— ASSIGNED TASK —
Among the lines below, tally those holding the string "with" and give the total only.

-=-=-=-=-

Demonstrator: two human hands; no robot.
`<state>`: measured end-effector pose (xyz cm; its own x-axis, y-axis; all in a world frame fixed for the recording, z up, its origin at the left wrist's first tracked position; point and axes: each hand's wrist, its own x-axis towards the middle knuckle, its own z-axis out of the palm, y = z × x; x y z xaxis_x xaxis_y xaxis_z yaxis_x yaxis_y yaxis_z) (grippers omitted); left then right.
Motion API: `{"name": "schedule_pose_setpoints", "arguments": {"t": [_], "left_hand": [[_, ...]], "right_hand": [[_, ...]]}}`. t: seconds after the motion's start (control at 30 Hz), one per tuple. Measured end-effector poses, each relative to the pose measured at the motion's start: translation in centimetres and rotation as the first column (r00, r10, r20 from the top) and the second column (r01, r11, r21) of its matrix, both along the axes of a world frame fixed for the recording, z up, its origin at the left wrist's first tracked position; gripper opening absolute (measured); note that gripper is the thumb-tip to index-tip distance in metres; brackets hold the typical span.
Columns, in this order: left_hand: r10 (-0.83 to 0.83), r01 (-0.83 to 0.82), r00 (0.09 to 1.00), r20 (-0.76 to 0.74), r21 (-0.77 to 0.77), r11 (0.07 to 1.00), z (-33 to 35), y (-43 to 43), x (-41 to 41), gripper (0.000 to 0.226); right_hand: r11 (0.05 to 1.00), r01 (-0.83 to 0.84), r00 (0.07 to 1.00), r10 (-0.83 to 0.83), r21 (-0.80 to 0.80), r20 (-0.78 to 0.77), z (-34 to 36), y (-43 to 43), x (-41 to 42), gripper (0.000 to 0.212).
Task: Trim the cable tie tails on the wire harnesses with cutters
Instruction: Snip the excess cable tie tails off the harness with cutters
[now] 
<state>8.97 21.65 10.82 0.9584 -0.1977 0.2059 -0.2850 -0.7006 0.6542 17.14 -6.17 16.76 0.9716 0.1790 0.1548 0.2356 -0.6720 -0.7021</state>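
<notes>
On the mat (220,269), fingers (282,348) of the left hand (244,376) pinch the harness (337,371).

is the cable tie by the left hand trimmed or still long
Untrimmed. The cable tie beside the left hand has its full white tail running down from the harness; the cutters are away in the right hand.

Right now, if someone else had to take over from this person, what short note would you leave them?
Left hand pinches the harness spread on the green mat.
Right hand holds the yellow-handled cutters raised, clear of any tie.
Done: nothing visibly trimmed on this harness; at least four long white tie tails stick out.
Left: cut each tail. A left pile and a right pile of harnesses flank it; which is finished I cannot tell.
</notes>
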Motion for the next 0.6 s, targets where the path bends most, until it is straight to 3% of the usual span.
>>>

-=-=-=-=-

— EXPECTED OUTPUT —
2